Zu blass und zu klein dargestellt: die Einschränkung auf „Junge Leute“
Jedenfalls seien dann noch weitere Leistungsmerkmale in Fettdruck hervorgehoben. Darunter das zur Verfügung gestellte Datenvolumen von 15 GB, die Telefon- und SMS-Flatrate und der „zusätzlich eingesparte“ Betrag in Höhe von 120 €. Wesentlich kleiner und größtenteils blasser seien die Angaben zu den auswählbaren Personenkreisen gestaltet worden. Diese unauffällige Darstellung könne leicht übersehen werden. Vor allem müsse der Kunde nicht erst aktiv seinen Personenkreis auswählen, weil das Kästchen für „Junge Leute“ bereits vorausgewählt ist. Dadurch bestehe die Gefahr, dass der Kunde auf das Angebot eingeht, ohne die Einschränkung wahrgenommen zu haben. Er nehme dann an, das Angebot gelte unabhängig vom Alter für alle Personen – was nicht zutrifft. Dadurch werde er in die Irre geführt. Die Werbung auf der Landingpage sei in Verbindung mit der Banner-Werbung daher unzulässig und rechtfertige das wettbewerbsrechtliche Verbot.

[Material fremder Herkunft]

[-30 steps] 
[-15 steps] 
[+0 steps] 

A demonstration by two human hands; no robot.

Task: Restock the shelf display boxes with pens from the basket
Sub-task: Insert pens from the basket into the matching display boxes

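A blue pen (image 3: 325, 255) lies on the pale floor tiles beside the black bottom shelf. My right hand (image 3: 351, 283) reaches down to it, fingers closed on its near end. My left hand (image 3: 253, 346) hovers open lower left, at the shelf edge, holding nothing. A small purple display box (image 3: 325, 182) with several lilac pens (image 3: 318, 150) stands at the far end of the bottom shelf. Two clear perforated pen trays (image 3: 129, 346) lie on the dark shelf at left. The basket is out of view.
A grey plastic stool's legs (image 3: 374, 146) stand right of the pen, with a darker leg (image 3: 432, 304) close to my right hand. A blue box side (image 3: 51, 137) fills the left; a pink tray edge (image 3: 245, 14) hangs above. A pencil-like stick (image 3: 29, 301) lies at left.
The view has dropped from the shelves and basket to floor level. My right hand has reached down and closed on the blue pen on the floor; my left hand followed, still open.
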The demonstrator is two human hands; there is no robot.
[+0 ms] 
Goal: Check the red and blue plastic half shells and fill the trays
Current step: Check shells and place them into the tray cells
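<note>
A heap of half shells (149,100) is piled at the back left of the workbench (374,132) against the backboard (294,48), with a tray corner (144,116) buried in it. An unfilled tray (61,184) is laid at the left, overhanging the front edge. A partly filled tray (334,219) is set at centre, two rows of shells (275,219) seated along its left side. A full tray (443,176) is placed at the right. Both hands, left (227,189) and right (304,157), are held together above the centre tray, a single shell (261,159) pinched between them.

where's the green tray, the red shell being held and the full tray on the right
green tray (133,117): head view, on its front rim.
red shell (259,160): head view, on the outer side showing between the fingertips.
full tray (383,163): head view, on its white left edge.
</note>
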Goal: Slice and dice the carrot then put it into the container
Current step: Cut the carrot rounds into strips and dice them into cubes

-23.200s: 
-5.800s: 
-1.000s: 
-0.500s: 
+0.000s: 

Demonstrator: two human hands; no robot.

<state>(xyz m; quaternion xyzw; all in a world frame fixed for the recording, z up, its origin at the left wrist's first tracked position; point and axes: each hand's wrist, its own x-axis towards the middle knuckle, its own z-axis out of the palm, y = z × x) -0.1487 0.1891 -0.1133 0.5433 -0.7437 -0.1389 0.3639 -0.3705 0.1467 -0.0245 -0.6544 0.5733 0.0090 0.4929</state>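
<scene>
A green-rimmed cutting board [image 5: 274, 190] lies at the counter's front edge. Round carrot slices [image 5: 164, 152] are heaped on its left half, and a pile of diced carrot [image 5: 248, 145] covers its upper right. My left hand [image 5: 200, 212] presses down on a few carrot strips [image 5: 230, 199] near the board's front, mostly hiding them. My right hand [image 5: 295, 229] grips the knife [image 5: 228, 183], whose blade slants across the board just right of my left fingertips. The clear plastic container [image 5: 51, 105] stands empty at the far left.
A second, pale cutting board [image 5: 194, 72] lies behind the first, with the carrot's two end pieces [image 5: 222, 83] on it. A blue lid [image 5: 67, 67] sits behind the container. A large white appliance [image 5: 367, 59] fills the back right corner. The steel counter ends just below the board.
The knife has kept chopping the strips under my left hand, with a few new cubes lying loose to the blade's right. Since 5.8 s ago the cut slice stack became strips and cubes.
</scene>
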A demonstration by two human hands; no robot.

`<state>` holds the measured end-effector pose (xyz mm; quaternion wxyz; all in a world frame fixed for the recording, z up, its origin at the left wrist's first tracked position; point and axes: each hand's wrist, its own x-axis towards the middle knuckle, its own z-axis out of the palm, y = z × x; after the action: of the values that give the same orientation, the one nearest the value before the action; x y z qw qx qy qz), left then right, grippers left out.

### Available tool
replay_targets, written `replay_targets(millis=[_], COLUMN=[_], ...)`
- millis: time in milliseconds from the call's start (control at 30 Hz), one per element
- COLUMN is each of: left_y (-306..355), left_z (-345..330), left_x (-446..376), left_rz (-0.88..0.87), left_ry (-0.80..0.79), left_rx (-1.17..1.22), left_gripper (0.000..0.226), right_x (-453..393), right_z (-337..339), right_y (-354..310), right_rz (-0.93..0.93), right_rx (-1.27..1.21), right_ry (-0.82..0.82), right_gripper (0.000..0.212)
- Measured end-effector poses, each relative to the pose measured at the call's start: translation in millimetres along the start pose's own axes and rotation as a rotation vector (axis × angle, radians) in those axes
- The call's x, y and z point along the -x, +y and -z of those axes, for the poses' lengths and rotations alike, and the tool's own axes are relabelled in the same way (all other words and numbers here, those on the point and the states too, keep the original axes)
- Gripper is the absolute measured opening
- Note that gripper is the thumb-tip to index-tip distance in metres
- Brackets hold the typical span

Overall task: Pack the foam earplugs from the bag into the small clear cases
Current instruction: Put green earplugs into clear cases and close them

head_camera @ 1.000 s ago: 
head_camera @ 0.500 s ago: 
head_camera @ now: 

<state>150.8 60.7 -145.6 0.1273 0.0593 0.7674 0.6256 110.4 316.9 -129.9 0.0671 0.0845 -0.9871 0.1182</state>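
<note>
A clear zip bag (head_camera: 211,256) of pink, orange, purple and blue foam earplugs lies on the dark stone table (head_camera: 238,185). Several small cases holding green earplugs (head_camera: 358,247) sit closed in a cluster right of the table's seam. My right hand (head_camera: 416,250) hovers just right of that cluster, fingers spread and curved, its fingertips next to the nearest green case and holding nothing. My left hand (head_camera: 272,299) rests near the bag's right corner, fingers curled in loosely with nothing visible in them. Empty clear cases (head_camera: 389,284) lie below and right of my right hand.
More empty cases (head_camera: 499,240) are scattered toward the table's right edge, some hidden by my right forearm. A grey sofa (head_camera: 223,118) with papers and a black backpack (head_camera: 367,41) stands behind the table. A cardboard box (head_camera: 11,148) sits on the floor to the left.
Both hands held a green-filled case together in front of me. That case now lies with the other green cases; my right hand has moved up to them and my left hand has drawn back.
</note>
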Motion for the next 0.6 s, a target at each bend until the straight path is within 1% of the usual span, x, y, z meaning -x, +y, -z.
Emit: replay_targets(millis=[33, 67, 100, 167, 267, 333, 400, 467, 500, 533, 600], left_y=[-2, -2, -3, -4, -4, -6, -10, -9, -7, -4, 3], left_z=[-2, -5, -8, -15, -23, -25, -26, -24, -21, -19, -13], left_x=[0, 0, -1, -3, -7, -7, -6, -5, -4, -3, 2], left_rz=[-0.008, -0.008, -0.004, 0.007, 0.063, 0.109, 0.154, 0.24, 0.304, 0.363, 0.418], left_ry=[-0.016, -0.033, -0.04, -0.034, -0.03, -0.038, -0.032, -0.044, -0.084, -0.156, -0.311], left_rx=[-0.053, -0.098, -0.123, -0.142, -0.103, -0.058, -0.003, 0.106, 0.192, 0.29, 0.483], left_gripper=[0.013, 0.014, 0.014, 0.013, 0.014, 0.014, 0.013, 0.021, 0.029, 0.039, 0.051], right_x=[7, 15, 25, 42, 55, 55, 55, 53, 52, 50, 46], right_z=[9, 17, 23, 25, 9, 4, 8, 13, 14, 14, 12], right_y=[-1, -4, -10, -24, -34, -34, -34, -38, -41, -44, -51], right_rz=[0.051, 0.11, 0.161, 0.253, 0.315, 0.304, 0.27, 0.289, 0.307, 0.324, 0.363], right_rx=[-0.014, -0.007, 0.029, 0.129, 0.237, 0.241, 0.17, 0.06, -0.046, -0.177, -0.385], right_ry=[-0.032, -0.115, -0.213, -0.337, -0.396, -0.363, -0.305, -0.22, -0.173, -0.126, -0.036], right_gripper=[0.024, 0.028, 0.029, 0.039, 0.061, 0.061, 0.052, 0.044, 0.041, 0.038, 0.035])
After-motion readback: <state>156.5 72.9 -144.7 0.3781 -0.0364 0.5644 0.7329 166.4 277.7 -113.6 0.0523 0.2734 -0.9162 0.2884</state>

Rechtsschutzbedürfnis trotz ähnlichem Verbot
Abschließend stellte das OLG noch fest, dass die Antragstellerin bezüglich des konkreten Verbots auch ein Rechtsschutzbedürfnis habe. Zwar habe sie bereits zu einer ähnlichen Werbung ein Verbot erwirkt. In dem anderen Fall sei es aber um hintereinander verlinkte Sternchenhinweise und damit zwei Landingpages gegangen – ein anderer Sachverhalt. Die vorliegende Werbung könne daher nicht wegen dem bereits bestehenden Verbot bestraft werden. Darum sei der Rechtsschutz im Wege einer weiteren einstweiligen Verfügung gegeben.